## Work item
Copy exactly the lines of the data below that run from the line holding "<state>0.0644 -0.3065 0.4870" through the line holding "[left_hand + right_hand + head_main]", both ends included.

Records excerpted from a collection:

-*-*-

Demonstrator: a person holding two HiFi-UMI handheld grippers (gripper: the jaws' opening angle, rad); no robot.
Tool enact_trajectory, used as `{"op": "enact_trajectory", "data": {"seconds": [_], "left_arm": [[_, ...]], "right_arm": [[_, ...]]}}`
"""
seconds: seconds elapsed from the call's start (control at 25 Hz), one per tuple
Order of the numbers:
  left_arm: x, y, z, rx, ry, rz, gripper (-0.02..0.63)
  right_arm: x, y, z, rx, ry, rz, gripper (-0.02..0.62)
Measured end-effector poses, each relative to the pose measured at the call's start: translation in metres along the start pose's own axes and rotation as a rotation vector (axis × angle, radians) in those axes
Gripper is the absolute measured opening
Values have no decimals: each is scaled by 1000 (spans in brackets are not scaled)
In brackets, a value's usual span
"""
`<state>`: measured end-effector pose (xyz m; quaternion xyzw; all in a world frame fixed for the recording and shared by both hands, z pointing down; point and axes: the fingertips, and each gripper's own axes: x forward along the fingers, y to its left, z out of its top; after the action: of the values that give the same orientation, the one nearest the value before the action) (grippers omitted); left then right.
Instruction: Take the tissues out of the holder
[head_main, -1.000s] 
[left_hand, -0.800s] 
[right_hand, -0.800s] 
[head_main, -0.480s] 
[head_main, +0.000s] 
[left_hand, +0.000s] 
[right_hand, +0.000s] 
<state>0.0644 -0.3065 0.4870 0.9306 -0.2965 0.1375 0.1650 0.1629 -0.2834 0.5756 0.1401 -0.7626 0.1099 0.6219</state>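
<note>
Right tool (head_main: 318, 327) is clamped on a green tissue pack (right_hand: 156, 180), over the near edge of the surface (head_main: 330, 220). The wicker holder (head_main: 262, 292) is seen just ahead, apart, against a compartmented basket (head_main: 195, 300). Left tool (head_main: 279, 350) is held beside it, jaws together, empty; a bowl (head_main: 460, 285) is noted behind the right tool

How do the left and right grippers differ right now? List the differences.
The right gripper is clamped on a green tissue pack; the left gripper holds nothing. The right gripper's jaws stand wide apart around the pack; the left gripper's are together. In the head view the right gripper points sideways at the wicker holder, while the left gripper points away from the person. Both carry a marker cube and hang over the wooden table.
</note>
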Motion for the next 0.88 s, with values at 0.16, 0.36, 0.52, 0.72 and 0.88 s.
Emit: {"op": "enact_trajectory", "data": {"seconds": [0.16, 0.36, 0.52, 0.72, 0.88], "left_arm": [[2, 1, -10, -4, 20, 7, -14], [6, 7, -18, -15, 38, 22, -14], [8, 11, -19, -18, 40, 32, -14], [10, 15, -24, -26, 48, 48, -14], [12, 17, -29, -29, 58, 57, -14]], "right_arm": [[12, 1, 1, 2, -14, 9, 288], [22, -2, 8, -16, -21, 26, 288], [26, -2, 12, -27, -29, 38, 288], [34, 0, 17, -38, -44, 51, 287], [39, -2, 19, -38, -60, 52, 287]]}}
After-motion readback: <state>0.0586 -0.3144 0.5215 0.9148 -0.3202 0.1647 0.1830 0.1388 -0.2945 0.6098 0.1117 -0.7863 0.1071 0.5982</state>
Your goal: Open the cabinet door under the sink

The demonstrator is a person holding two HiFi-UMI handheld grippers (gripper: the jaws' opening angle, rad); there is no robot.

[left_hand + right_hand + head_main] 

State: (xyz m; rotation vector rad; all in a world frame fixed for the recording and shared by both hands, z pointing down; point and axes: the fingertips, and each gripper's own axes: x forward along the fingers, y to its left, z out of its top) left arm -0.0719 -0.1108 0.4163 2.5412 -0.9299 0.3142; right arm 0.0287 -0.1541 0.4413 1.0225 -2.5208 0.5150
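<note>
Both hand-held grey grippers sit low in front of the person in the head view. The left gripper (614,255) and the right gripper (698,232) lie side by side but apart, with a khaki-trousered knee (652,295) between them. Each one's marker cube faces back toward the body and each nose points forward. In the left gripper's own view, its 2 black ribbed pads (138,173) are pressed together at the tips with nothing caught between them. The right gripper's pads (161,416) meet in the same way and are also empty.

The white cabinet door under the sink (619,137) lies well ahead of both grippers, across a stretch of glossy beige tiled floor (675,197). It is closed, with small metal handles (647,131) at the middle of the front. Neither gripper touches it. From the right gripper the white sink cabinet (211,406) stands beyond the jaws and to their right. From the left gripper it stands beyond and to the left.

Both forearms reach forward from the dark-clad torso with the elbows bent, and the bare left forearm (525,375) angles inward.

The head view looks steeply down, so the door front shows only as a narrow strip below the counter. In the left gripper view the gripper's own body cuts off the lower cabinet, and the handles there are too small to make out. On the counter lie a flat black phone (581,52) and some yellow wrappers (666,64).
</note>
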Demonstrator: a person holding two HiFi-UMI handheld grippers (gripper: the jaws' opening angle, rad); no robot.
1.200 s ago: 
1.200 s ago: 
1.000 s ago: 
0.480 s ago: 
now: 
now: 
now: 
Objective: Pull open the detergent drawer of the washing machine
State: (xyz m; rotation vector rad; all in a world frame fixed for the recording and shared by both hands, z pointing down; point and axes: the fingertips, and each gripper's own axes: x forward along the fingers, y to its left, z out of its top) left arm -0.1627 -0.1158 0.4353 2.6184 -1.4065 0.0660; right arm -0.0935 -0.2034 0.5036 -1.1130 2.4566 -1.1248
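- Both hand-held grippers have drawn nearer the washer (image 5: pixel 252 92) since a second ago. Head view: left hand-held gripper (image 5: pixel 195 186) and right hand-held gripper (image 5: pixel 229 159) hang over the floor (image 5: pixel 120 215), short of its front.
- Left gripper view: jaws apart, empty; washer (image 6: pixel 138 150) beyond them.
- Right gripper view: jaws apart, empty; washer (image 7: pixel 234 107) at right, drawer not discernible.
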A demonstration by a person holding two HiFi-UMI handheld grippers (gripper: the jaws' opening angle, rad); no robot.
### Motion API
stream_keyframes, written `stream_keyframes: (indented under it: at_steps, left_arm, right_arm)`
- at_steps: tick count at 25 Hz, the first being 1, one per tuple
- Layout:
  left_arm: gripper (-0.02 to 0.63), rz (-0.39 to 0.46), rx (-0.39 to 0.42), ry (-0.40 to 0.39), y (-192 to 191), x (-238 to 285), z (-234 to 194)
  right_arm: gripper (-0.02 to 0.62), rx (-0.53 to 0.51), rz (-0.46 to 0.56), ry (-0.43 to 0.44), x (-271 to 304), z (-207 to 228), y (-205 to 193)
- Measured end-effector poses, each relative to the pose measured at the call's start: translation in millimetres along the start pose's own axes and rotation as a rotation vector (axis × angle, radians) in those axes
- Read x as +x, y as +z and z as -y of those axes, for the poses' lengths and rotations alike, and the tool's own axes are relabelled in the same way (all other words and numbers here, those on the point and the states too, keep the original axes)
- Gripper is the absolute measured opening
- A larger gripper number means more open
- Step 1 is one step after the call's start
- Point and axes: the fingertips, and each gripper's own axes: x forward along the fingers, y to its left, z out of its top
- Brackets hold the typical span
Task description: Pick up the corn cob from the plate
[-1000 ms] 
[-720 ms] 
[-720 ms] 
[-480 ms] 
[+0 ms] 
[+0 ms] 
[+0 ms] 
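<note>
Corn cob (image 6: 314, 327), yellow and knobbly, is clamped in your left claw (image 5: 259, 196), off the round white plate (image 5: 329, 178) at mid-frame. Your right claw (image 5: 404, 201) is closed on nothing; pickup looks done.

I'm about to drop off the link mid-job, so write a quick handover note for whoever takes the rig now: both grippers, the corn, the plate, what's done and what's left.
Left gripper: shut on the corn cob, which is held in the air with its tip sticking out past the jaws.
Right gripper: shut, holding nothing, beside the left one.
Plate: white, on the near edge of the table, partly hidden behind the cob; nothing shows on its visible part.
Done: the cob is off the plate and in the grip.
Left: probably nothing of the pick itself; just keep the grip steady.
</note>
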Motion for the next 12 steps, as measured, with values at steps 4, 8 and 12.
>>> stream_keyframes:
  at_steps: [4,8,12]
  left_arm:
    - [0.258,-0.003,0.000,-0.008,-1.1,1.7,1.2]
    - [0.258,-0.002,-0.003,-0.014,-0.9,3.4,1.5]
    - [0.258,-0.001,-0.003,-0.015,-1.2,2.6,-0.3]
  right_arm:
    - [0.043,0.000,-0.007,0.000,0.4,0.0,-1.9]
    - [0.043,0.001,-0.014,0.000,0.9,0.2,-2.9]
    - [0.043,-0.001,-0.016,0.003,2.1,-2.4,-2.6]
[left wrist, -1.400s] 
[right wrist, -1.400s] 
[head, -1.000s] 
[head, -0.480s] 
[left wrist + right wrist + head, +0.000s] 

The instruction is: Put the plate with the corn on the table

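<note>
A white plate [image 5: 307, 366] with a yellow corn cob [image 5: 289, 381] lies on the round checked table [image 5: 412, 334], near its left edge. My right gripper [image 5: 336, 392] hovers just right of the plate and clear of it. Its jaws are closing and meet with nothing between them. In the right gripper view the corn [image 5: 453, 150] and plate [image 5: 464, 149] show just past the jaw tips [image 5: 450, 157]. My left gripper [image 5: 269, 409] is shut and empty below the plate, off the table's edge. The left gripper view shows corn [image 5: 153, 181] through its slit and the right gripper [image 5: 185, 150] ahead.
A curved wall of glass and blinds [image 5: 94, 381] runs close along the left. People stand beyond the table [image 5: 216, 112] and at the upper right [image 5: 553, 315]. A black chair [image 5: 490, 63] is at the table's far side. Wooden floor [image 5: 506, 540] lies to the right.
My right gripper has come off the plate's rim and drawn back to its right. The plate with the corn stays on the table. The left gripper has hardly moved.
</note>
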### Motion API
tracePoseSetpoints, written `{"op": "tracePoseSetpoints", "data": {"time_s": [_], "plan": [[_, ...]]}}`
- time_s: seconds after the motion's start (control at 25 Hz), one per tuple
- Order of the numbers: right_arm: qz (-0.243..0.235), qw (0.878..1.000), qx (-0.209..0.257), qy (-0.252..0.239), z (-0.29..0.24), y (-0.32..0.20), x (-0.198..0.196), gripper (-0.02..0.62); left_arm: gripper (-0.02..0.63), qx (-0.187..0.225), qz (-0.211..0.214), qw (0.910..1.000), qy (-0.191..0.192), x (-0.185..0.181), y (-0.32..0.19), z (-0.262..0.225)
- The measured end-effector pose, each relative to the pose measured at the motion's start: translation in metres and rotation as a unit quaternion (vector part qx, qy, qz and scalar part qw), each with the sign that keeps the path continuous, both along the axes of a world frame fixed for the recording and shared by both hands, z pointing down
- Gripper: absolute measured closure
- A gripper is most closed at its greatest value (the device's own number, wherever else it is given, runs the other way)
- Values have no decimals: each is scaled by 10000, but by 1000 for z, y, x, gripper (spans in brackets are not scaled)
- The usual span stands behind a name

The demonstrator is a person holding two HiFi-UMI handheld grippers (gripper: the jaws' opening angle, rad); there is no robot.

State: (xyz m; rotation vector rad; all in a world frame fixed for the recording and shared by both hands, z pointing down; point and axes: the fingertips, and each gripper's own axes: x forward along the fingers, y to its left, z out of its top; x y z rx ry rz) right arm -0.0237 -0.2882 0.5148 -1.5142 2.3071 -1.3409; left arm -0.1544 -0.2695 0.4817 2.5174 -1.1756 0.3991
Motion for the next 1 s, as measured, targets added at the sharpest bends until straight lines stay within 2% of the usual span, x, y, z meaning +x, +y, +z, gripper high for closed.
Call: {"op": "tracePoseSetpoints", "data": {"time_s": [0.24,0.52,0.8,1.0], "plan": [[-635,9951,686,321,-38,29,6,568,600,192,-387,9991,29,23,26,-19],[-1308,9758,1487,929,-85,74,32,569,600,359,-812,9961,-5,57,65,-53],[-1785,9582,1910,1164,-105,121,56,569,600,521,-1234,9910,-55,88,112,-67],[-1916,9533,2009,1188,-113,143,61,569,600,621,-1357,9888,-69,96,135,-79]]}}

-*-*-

## Exercise output
<state>0.0644 -0.3065 0.4870 0.9306 -0.2965 0.1375 0.1650 0.1629 -0.2834 0.5756 0.1401 -0.7626 0.1099 0.6219</state>
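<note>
Right tool (head_main: 318, 327) is clamped on a green tissue pack (right_hand: 156, 180), over the near edge of the surface (head_main: 330, 220). The wicker holder (head_main: 262, 292) is seen just ahead, apart, against a compartmented basket (head_main: 195, 300). Left tool (head_main: 279, 350) is held beside it, jaws together, empty; a bowl (head_main: 460, 285) is noted behind the right tool

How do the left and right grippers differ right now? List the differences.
The right gripper is clamped on a green tissue pack; the left gripper holds nothing. The right gripper's jaws stand wide apart around the pack; the left gripper's are together. In the head view the right gripper points sideways at the wicker holder, while the left gripper points away from the person. Both carry a marker cube and hang over the wooden table.
</note>
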Motion for the next 0.88 s, with values at 0.16, 0.36, 0.52, 0.72 and 0.88 s.
Emit: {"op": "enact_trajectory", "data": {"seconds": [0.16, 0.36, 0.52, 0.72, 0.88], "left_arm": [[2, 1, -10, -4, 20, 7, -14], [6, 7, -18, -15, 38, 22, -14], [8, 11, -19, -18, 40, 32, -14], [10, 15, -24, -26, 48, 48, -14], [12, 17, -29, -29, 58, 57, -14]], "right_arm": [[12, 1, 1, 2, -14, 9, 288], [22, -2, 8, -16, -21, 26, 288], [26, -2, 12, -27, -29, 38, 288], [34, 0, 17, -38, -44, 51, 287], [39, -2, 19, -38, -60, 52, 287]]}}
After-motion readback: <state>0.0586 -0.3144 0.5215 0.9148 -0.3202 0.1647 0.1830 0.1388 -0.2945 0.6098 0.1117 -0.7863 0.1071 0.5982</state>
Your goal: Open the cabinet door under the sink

The demonstrator is a person holding two HiFi-UMI handheld grippers (gripper: the jaws' opening angle, rad); there is no robot.

[left_hand + right_hand + head_main] 

Output for this exercise is now complete.